Indexing works as expected however we are seeing strange behaviour when paginating results.
org.hibernate.Query hibQuery =
fullTextSession.createFullTextQuery(query,
Person.class).setFirstResult(0).setMaxResults(10);
return hibQuery.list();
If we leave out the setFirstResult(0).setMaxResults(10) we get 700 results but with the two parameters set we get back 0 results.
Further research shows that the problem is in this section of code in QueryLoader in hibernate-search
objectInitializer.initializeObjects(
entityInfos,
idToObjectMap,
new ObjectInitializationContext( criteria, entityType, extendedIntegrator, timeoutManager, session )
);
ArrayList<Object> result = new ArrayList<>( idToObjectMap.size() );
for ( Object o : idToObjectMap.values() ) {
if ( o != ObjectInitializer.ENTITY_NOT_YET_INITIALIZED ) {
result.add( o );
}
}
return result;
in the above code the line
if ( o != ObjectInitializer.ENTITY_NOT_YET_INITIALIZED )
Is returning false for all the idToObjectMap entries
Further research shows that hibernate builds the query and the sql looks correct but in the QueryParanters object callable is set to false and the query is never executed.
Relevant libs
compile "org.hibernate:hibernate-core:5.9.2.Final"
compile "org.hibernate:hibernate-search-orm:5.9.2.Final"
compile "org.hibernate:hibernate-search-elasticsearch:5.9.2.Final"
Any help with explaining why this happens and how to implement pagination correctly would be greatly appreciated.
Upvotes: 0
Views: 384
Reputation: 9977
This generally happens when entities are present in the index, but not in the database (anymore). In your case the first 10 results appear to be in your index, but not in your database.
The cause for this behavior is that Elasticsearch is "near real-time": after we make change to the index, the changes will take some time (generally a few seconds) until they are visible in search results. So if you just deleted entities a few miliseconds before, the index state could "lag" behind the database state.
If you are certain the entities still exist in the database, there might be a problem with your ID mapping, or with the specific query configuration you picked. Please show us the code of the Person
class and give us the value you set to the properties hibernate.search.query.object_lookup_method
and hibernate.search.query.database_retrieval_method
, if you are not using the defaults.
If this is a problem when testing, you can set hibernate.search.default.elasticsearch.refresh_after_write
to true
. You should not set this in production, though, as this will dramatically decrease the performance of indexing.

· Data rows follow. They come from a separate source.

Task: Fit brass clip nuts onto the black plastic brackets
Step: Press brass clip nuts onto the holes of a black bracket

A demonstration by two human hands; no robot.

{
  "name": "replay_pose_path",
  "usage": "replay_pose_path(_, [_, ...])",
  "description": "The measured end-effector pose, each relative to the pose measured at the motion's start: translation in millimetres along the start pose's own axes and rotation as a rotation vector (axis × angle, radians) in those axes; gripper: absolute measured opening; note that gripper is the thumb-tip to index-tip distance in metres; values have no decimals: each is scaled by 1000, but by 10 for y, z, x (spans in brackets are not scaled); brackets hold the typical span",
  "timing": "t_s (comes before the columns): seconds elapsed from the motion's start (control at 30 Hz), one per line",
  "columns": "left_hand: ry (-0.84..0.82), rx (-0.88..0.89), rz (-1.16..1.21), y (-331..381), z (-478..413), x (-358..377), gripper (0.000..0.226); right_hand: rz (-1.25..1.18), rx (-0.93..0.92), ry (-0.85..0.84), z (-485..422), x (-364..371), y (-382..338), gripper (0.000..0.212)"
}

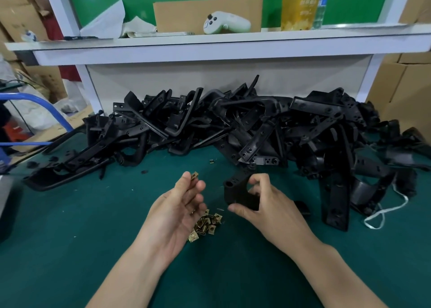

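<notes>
One brass clip [194, 175] is up in the left hand [177, 212], pinched at the tips of thumb & first finger. The other fingers are loose and half curled, palm facing up. Right hand [268, 205] is wrapped round a black bracket [235, 191], thumb under it and fingers hooked over the top, just above the green surface [93, 214]. Clip and bracket are near but not touching, so imo this is the line-up bit right before the push.

Tips for doing it well:
- Turn the clip so its open mouth faces the bracket edge w/ the holes. Can't tell which way it's facing atm, too small.
- The bracket's holed end points up and left toward the clip, which looks abt right.
- Slide it on square, not at an angle, or it'll prob jam or spring off.
- Keep the right grip off the holed end so fingers aren't in the way.
- Push till the clip's hole sits over the bracket's hole.

Spare clips [208, 225] sit in a little pile on the surface between the two hands, easy reach. Big heap of brackets [233, 125] is at the back.
</notes>
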State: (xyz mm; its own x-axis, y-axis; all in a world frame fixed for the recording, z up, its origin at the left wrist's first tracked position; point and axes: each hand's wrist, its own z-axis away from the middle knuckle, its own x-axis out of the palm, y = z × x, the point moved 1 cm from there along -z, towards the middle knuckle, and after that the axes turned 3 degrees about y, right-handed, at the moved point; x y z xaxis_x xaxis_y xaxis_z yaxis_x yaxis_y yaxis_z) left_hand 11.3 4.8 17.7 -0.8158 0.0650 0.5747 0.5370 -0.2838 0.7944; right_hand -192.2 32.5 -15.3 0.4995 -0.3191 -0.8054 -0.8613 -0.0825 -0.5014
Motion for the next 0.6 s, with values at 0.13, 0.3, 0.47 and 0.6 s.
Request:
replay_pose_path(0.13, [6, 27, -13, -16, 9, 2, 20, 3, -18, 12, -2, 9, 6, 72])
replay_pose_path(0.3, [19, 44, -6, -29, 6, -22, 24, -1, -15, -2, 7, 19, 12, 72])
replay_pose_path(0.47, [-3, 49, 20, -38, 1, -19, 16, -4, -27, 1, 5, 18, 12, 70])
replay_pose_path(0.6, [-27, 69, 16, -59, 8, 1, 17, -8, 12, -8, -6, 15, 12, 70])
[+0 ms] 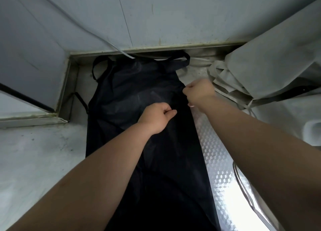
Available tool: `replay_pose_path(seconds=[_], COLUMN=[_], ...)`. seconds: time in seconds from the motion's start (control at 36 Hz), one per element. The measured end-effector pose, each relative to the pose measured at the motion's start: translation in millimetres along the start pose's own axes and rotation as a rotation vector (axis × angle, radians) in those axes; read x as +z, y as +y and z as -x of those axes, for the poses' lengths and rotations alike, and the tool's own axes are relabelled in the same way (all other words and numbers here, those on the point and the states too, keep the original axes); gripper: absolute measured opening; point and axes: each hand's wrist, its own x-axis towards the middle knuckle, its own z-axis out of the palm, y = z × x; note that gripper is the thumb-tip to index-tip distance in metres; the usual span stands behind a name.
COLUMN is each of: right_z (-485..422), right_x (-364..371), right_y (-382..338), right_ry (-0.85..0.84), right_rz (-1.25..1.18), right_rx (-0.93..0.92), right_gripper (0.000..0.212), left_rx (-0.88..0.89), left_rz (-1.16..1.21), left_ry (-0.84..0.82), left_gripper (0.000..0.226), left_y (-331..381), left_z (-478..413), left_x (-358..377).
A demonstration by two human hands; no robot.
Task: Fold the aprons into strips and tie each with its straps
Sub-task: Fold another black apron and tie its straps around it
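Note:
A dark navy apron [132, 84] lies lengthwise on the counter, its bib toward the back wall. Its neck strap [175, 57] loops at the far end, and a waist strap [80, 100] trails off the left edge. My left hand [157, 117] sits over the apron's middle, thumb and finger pinching the fabric. My right hand [199, 91] grips the apron's right edge with curled fingers, near the bib's corner. The apron's lower part runs out of view at the bottom.
A pile of pale grey aprons [257, 77] with loose straps fills the right side. A patterned metal counter strip [213, 154] shows right of the dark apron. A white cable [111, 44] hangs down the back wall [173, 13]. A raised ledge [69, 84] borders the left.

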Motion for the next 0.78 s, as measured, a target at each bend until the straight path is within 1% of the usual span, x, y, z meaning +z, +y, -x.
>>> replay_pose_path(seconds=[0.03,0.06,0.08,0.11,0.14,0.17,0.19,0.25,0.28,0.39,0.44,0.5,0.56,0.58,0.64,0.69,0.72,0.78], right_z=[1,6,9,12,15,17,19,28,33,51,62,79,88,94,102,107,108,108], right_x=[1,4,4,4,4,5,6,7,8,21,28,39,44,50,61,74,78,87], right_y=[1,-1,-3,-4,-3,-2,1,8,11,28,35,37,35,33,27,23,24,26], right_ry=[0.000,-0.007,-0.021,-0.039,-0.051,-0.046,-0.019,0.033,0.037,-0.047,-0.033,-0.010,-0.015,-0.046,-0.149,-0.251,-0.283,-0.301], right_rz=[-0.183,-0.420,-0.667,-0.860,-0.949,-0.922,-0.783,-0.421,-0.301,-0.041,0.107,0.229,0.284,0.308,0.411,0.594,0.662,0.732], right_rx=[0.049,0.095,0.130,0.136,0.122,0.086,0.033,-0.074,-0.106,-0.100,-0.116,-0.182,-0.244,-0.268,-0.274,-0.245,-0.221,-0.188], right_gripper=[0.020,0.016,0.011,0.008,0.005,0.007,0.014,0.029,0.035,0.058,0.060,0.052,0.046,0.046,0.056,0.072,0.078,0.083], left_rx=[-0.002,-0.005,-0.009,-0.010,-0.004,0.008,0.021,0.037,0.042,0.021,0.004,-0.008,-0.017,-0.035,-0.088,-0.121,-0.116,-0.098], left_rz=[-0.024,-0.045,-0.058,-0.066,-0.072,-0.077,-0.079,-0.056,-0.039,-0.023,-0.035,-0.099,-0.222,-0.280,-0.347,-0.392,-0.427,-0.484], left_ry=[-0.022,-0.036,-0.040,-0.032,-0.014,0.014,0.052,0.153,0.203,0.342,0.369,0.384,0.374,0.349,0.259,0.141,0.085,0.000], left_gripper=[0.018,0.017,0.018,0.020,0.021,0.023,0.025,0.028,0.028,0.023,0.023,0.023,0.026,0.028,0.038,0.049,0.055,0.062], left_y=[-1,-4,-4,-5,-5,-6,-7,-11,-14,-31,-42,-58,-69,-76,-87,-98,-101,-107], left_z=[-1,2,1,0,1,3,4,10,14,34,46,61,67,74,86,95,98,101], left_x=[0,-1,-1,-1,-1,-2,-4,-9,-12,-32,-43,-53,-57,-59,-59,-56,-53,-49])
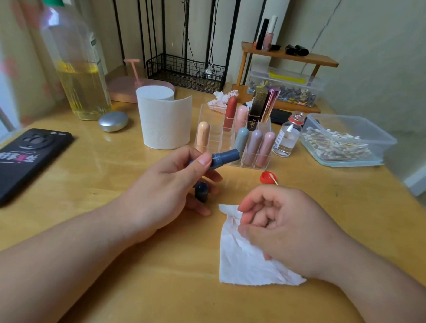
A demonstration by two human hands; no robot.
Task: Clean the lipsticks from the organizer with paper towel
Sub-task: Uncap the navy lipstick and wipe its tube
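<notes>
Fingers [181, 154] and thumb of the left hand [167, 184] pinch a blue-grey lipstick [228, 157] just before the organizer [220, 142], its lower end hidden in the palm (its dark cap [201, 192] sits on the table beneath). Gold lettering on a black tube [256, 109] is unreadable. Right hand [289, 227] lies curled on the paper towel [247, 264]; whether it grips is unclear.
</notes>
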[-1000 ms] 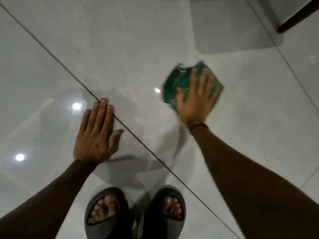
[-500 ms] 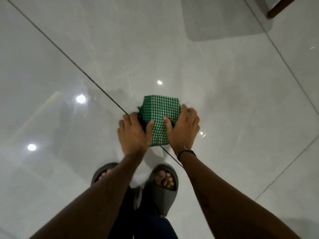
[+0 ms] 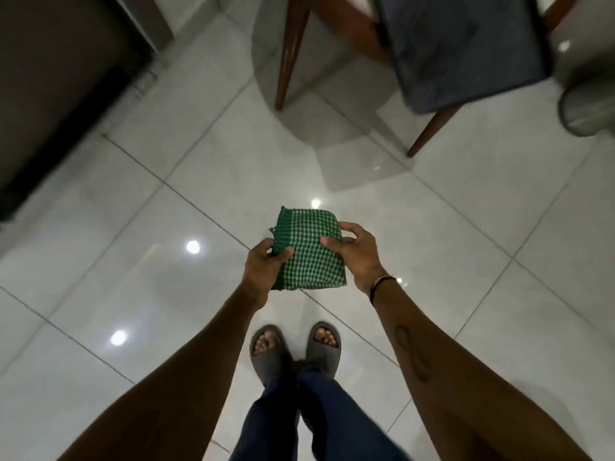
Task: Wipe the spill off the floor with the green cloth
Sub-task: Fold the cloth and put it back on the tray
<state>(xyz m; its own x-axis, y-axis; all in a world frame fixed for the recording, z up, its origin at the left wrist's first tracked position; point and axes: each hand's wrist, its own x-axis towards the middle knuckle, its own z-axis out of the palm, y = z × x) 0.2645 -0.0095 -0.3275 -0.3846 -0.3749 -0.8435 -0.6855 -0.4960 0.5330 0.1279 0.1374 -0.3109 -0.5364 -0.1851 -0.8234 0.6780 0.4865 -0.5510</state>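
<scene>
The folded green cloth (image 3: pixel 307 251) is held in the air between both hands, well above the floor (image 3: pixel 466 227); the person stands upright, slippers (image 3: pixel 294 349) visible far below the cloth. Left hand (image 3: pixel 263 266) grip: thumb on top of the cloth's left edge, fingers closed beneath it, holding the cloth. Right hand (image 3: pixel 357 252) grip: thumb pressed on the top face near the right edge, fingers curled round the far right corner, also holding the cloth. The cloth lies directly between the two grips, each taking one side edge; its slightly longer axis runs away from the body, with the dark green hem at the far left corner. Neither hand is clearly nearer, since both touch it. No spill can be made out on the glossy tiles; the bright spots read as lamp reflections, so which way the wet patch lies from the grip cannot be told. Judgement: wiping appears finished or paused, with the cloth being refolded or carried. If more wiping is needed, the cloth must go straight down from both grips to the tiles ahead of the slippers, short of the chair (image 3: pixel 432 61) legs.
</scene>
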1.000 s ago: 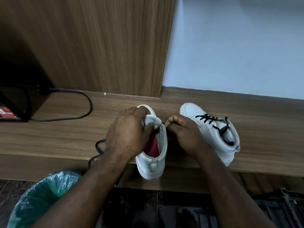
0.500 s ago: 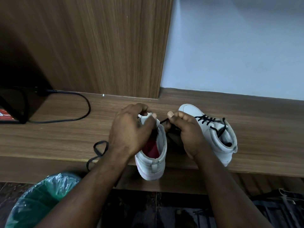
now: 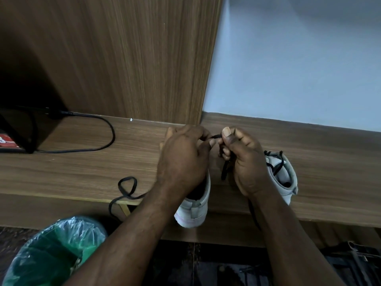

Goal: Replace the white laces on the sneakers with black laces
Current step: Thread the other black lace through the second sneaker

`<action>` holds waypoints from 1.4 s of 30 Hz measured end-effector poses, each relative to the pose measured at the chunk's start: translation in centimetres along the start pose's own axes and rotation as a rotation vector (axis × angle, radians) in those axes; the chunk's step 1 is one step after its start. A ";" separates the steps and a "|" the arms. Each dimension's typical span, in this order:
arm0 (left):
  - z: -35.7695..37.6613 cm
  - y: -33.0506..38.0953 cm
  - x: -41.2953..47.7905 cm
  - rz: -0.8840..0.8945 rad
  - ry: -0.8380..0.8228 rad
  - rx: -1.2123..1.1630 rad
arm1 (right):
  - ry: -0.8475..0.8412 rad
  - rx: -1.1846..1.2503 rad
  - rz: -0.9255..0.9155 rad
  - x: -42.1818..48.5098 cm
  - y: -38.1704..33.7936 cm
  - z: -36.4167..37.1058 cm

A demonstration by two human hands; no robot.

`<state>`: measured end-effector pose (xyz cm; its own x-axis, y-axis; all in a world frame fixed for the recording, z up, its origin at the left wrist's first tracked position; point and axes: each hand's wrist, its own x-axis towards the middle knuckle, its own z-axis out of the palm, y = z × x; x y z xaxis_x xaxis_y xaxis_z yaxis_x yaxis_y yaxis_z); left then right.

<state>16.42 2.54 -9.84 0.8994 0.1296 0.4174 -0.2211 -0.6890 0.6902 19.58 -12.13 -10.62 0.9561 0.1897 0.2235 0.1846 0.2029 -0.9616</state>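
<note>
Black lace [image 3: 216,136]: short left-right span between both hands, above the white sneaker [image 3: 195,211] at the table's [image 3: 82,166] front edge.
Left hand [image 3: 183,162] grip: pinching the lace.
Right hand [image 3: 245,162] grip: pinching it, nearer the hanging tail.

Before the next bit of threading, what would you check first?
1. Black lace pinched by left hand and right hand: ok.
2. Next eyelet on the near sneaker in sight: cannot tell, left hand covers it.
3. Near sneaker's heel fully on the wooden bench: cannot tell.
4. Loose loop lying free on the bench: ok.
5. Other sneaker laced in black: ok.
</note>
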 end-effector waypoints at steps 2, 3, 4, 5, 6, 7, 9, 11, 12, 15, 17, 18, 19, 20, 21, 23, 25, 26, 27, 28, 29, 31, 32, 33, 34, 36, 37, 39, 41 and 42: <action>-0.3 -0.5 0.1 -0.076 0.047 -0.001 | 0.018 0.026 0.024 -0.1 -0.1 0.0; -0.5 -0.7 0.2 -0.110 0.053 -0.024 | 0.032 0.046 0.040 -0.1 -0.1 -0.2; -0.7 -1.0 0.3 -0.139 0.047 -0.055 | 0.052 0.061 0.055 -0.1 -0.1 -0.4; -0.9 -1.3 0.3 -0.164 0.036 -0.086 | 0.077 0.081 0.067 -0.1 -0.1 -0.7; -1.2 -1.6 0.4 -0.188 0.019 -0.114 | 0.101 0.114 0.079 -0.1 -0.2 -0.9; -1.5 -1.8 0.5 -0.224 -0.013 -0.176 | 0.118 0.162 0.093 -0.1 -0.3 -1.1; -2.2 -2.2 0.6 -0.333 -0.092 -0.490 | 0.130 0.278 0.121 -0.1 -0.5 -1.3; -2.8 -2.3 0.6 -0.404 -0.158 -0.769 | 0.116 0.408 0.139 -0.2 -0.8 -1.5; -2.9 -2.4 0.7 -0.414 -0.164 -0.806 | 0.106 0.480 0.143 -0.1 -1.1 -1.7; -3.0 -2.3 0.9 -0.410 -0.149 -0.835 | 0.071 0.666 0.115 0.0 -1.8 -2.1; -2.7 -2.1 0.9 -0.398 -0.159 -0.831 | 0.041 0.740 0.078 0.0 -2.0 -2.4; -2.5 -2.2 1.0 -0.404 -0.165 -0.831 | 0.033 0.766 0.062 0.0 -2.1 -2.6; -2.4 -2.2 1.0 -0.420 -0.161 -0.832 | 0.032 0.786 0.048 -0.1 -2.2 -2.8; -2.3 -2.4 1.0 -0.445 -0.145 -0.833 | 0.041 0.795 0.044 0.0 -2.2 -3.1; -2.2 -2.5 1.1 -0.471 -0.125 -0.832 | 0.059 0.778 0.052 0.0 -2.2 -3.4; -2.1 -2.7 1.1 -0.491 -0.100 -0.816 | 0.122 0.612 0.098 0.2 -2.1 -3.4; -1.9 -2.8 1.0 -0.459 -0.114 -0.787 | 0.164 0.336 0.141 0.2 -1.7 -2.8; -1.8 -2.7 0.9 -0.420 -0.110 -0.733 | 0.158 0.246 0.155 0.2 -1.4 -2.3; -1.6 -2.6 0.8 -0.370 -0.085 -0.634 | 0.136 0.210 0.165 0.1 -1.2 -1.8; -1.6 -2.4 0.7 -0.316 -0.050 -0.511 | 0.111 0.208 0.173 0.0 -1.1 -1.3; -1.6 -2.2 0.6 -0.248 -0.020 -0.391 | 0.090 0.213 0.181 -0.1 -1.1 -0.9; -1.7 -1.5 0.6 -0.089 -0.016 -0.213 | 0.067 0.171 0.195 -0.2 -1.1 -0.3; -1.6 -1.1 0.5 -0.019 -0.045 -0.172 | 0.054 0.137 0.196 -0.3 -1.1 0.0; -1.4 -0.9 0.5 0.033 -0.077 -0.153 | 0.040 0.112 0.196 -0.4 -1.1 0.2; -1.3 -0.8 0.4 0.066 -0.096 -0.140 | 0.027 0.098 0.198 -0.4 -1.0 0.4; -1.2 -0.8 0.3 0.072 -0.076 -0.117 | 0.019 0.085 0.206 -0.4 -0.9 0.6; -1.2 -0.9 0.3 0.053 -0.049 -0.104 | 0.024 0.079 0.210 -0.4 -0.9 0.7; -1.2 -1.2 0.3 0.004 -0.022 -0.070 | 0.021 0.107 0.218 -0.3 -0.8 0.5; -1.4 -1.7 0.5 -0.060 -0.015 -0.027 | 0.005 0.211 0.238 -0.2 -0.8 0.0; -1.5 -2.0 0.6 -0.113 -0.003 -0.004 | -0.005 0.276 0.247 -0.1 -0.8 -0.4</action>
<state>16.87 5.10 -10.09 0.9199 0.2040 0.3349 -0.1198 -0.6671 0.7353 19.40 -12.67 -9.99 0.9629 0.2697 -0.0083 -0.1205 0.4023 -0.9075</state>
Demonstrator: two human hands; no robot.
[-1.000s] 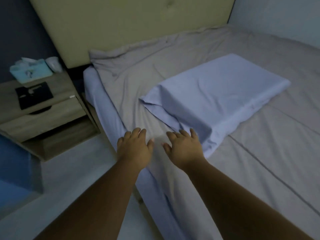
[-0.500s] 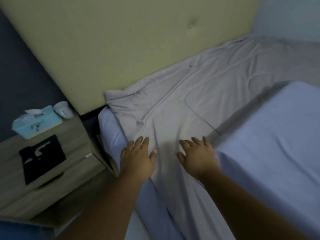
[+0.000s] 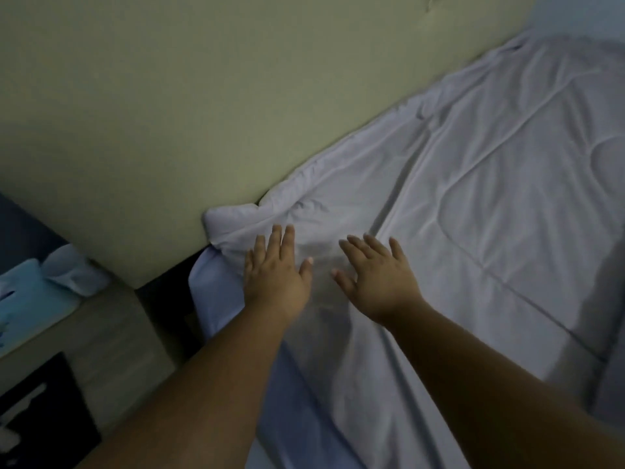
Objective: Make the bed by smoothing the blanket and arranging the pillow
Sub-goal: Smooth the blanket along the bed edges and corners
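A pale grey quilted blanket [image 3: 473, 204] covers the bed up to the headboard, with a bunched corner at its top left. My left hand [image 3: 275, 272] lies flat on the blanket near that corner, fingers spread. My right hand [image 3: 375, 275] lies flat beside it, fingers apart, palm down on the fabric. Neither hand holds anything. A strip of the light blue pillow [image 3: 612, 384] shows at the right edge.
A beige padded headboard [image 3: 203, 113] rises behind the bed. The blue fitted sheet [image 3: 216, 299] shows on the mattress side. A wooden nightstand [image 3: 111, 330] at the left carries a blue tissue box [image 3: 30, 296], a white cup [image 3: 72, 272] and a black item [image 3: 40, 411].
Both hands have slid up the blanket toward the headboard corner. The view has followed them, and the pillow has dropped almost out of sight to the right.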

If this is a problem in production, and you need to solve it efficiently, it will be more difficult. The only solution I can think of is moving from pagination by index to pagination by key. However, you will lose the ability to go to a page directly, and you will not be able to sort the results any way you want.
You will need to find a strictly monotonic key in your results, i.e. a field that is guaranteed to be unique for each result and to always increase (or always decrease) when you go to the next result. An id would be a good candidate, if you sort by id. A creation date could work too, if it's precise enough and you sort by this creation date.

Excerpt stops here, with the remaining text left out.